### What is being asked
Only an exact repeat of the listing, without its images, counts as the answer.
------------------------------------------------------------------------
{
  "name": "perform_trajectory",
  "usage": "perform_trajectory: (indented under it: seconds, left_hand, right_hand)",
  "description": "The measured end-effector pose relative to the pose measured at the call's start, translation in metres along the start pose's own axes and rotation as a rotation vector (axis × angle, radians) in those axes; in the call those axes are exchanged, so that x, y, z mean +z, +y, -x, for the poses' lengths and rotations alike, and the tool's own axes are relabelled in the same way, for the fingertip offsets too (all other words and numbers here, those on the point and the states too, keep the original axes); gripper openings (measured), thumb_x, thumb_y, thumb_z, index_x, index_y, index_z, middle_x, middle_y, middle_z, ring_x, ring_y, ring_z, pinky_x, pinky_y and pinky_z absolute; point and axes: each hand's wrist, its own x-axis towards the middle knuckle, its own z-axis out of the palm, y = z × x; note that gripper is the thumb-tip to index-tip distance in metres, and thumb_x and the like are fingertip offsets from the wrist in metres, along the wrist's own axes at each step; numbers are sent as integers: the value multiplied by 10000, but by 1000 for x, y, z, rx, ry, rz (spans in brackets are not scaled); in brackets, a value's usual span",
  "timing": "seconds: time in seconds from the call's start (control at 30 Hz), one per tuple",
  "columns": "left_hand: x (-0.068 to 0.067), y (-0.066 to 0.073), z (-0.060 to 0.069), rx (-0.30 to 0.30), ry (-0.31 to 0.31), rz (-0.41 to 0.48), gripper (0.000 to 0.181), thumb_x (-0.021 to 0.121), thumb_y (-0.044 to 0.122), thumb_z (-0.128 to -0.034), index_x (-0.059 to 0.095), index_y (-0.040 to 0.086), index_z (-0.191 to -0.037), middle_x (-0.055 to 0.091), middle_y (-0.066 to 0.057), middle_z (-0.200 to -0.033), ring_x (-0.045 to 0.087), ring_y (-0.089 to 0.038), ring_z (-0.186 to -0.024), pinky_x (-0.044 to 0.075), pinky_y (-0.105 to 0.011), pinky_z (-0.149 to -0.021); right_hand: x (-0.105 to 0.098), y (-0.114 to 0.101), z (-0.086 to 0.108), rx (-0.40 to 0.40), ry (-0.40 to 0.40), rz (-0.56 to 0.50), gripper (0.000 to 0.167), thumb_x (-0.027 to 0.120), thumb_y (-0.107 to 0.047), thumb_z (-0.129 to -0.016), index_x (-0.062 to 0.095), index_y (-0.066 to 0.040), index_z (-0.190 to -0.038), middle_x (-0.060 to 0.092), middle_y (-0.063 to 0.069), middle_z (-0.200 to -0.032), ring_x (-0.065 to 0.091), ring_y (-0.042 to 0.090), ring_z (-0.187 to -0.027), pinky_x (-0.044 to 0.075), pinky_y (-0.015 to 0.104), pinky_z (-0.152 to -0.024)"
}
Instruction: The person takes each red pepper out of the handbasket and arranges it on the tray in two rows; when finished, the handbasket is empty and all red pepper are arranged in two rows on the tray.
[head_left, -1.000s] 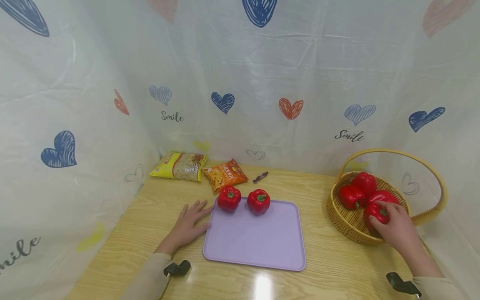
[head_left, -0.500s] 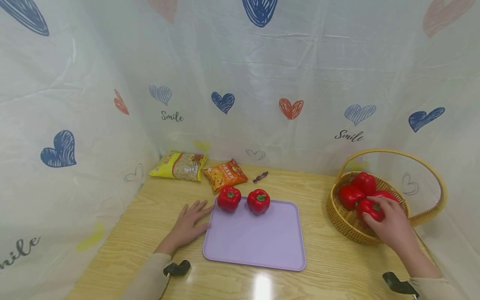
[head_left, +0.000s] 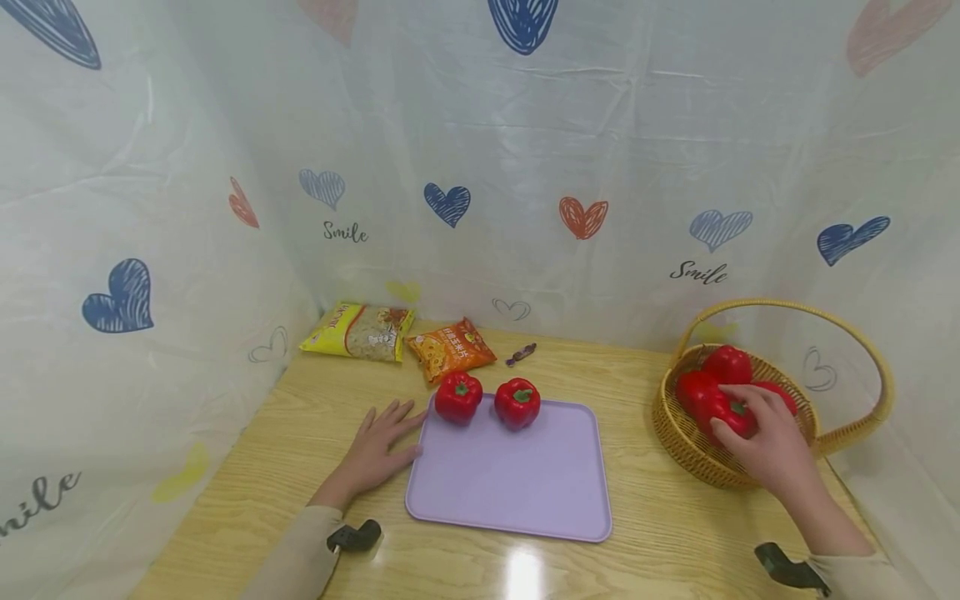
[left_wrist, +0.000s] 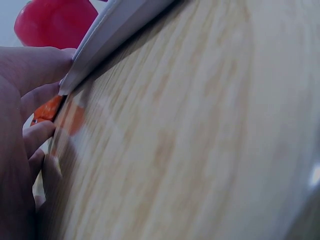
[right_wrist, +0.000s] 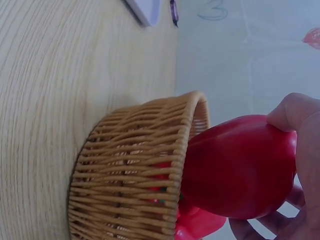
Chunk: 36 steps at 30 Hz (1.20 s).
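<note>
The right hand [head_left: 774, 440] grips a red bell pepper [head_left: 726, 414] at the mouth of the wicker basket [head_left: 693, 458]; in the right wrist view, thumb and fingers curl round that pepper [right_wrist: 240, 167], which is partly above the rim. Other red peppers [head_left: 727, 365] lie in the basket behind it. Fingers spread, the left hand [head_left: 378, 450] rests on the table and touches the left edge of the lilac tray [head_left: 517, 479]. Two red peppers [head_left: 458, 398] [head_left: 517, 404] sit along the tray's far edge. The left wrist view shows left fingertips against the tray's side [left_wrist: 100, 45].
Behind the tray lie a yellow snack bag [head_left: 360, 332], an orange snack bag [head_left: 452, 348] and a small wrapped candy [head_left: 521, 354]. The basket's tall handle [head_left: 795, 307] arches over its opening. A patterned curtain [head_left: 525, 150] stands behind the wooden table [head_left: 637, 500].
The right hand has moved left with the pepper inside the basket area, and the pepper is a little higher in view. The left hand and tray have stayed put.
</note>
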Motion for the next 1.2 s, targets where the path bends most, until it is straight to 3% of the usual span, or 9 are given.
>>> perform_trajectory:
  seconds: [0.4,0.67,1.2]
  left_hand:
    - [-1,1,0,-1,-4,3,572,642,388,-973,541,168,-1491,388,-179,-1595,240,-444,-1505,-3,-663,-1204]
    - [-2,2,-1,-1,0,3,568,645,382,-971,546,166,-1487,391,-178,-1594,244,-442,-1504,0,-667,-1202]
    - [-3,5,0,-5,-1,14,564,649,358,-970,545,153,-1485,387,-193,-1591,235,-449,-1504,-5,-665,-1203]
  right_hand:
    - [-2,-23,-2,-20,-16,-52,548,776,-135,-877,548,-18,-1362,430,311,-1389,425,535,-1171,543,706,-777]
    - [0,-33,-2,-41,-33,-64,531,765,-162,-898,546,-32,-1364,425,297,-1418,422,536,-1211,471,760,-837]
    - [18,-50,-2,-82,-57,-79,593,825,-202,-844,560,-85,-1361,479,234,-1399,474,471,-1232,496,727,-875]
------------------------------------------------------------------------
### Output of the exercise
{
  "name": "perform_trajectory",
  "usage": "perform_trajectory: (indented under it: seconds, left_hand, right_hand)",
  "description": "The measured end-effector pose relative to the pose measured at the call's start, translation in metres along the start pose's own axes and rotation as a rotation vector (axis × angle, radians) in those axes; in the call those axes are exchanged, so that x, y, z mean +z, +y, -x, for the poses' lengths and rotations alike, and the tool's own axes are relabelled in the same way, for the fingertip offsets too (all other words and numbers here, those on the point and the states too, keep the original axes); gripper openings (measured), thumb_x, thumb_y, thumb_z, index_x, index_y, index_z, middle_x, middle_y, middle_z, ring_x, ring_y, ring_z, pinky_x, pinky_y and pinky_z absolute; point and axes: each hand's wrist, its own x-axis towards the middle knuckle, its own z-axis out of the palm, y = z × x; note that gripper is the thumb-tip to index-tip distance in metres, and thumb_x and the like are fingertip offsets from the wrist in metres, along the wrist's own axes at each step; numbers are sent as integers: the value multiplied by 10000, but by 1000 for x, y, z, rx, ry, rz (spans in brackets are not scaled); in brackets, a value's usual span",
  "timing": "seconds: time in seconds from the call's start (control at 30 Hz), one per tuple",
  "columns": "left_hand: x (-0.068 to 0.067), y (-0.066 to 0.073), z (-0.060 to 0.069), rx (-0.30 to 0.30), ry (-0.31 to 0.31), rz (-0.41 to 0.48), gripper (0.000 to 0.181), thumb_x (-0.021 to 0.121), thumb_y (-0.044 to 0.122), thumb_z (-0.128 to -0.034), index_x (-0.059 to 0.095), index_y (-0.040 to 0.086), index_z (-0.191 to -0.037), middle_x (-0.055 to 0.091), middle_y (-0.066 to 0.057), middle_z (-0.200 to -0.033), ring_x (-0.045 to 0.087), ring_y (-0.089 to 0.038), ring_z (-0.186 to -0.024), pinky_x (-0.044 to 0.075), pinky_y (-0.105 to 0.011), pinky_z (-0.149 to -0.021); right_hand: x (-0.105 to 0.098), y (-0.114 to 0.101), z (-0.086 to 0.108), rx (-0.40 to 0.40), ry (-0.40 to 0.40), rz (-0.56 to 0.50), gripper (0.000 to 0.167), thumb_x (-0.027 to 0.120), thumb_y (-0.107 to 0.047), thumb_z (-0.129 to -0.016), index_x (-0.062 to 0.095), index_y (-0.066 to 0.040), index_z (-0.190 to -0.038), middle_x (-0.060 to 0.092), middle_y (-0.063 to 0.069), middle_z (-0.200 to -0.032), ring_x (-0.065 to 0.091), ring_y (-0.042 to 0.090), ring_z (-0.187 to -0.027), pinky_x (-0.044 to 0.075), pinky_y (-0.015 to 0.104), pinky_z (-0.152 to -0.024)"
}
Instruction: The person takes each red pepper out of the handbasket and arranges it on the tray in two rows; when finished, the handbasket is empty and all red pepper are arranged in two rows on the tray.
[head_left, -1.000s] 
[head_left, -0.500s] 
[head_left, +0.000s] 
[left_wrist, +0.000s] 
[right_wrist, +0.000s] 
Chunk: 36 steps at 30 Hz (1.20 s).
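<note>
The right hand [head_left: 774, 440] grips a red bell pepper [head_left: 726, 414] at the mouth of the wicker basket [head_left: 693, 458]; in the right wrist view, thumb and fingers curl round that pepper [right_wrist: 240, 167], which is partly above the rim. Other red peppers [head_left: 727, 365] lie in the basket behind it. Fingers spread, the left hand [head_left: 378, 450] rests on the table and touches the left edge of the lilac tray [head_left: 517, 479]. Two red peppers [head_left: 458, 398] [head_left: 517, 404] sit along the tray's far edge. The left wrist view shows left fingertips against the tray's side [left_wrist: 100, 45].
Behind the tray lie a yellow snack bag [head_left: 360, 332], an orange snack bag [head_left: 452, 348] and a small wrapped candy [head_left: 521, 354]. The basket's tall handle [head_left: 795, 307] arches over its opening. A patterned curtain [head_left: 525, 150] stands behind the wooden table [head_left: 637, 500].
The right hand has moved left with the pepper inside the basket area, and the pepper is a little higher in view. The left hand and tray have stayed put.
</note>
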Motion for the next 1.2 s, targets where the path bends most, until it is straight to 3% of the usual span, or 9 are given.
>>> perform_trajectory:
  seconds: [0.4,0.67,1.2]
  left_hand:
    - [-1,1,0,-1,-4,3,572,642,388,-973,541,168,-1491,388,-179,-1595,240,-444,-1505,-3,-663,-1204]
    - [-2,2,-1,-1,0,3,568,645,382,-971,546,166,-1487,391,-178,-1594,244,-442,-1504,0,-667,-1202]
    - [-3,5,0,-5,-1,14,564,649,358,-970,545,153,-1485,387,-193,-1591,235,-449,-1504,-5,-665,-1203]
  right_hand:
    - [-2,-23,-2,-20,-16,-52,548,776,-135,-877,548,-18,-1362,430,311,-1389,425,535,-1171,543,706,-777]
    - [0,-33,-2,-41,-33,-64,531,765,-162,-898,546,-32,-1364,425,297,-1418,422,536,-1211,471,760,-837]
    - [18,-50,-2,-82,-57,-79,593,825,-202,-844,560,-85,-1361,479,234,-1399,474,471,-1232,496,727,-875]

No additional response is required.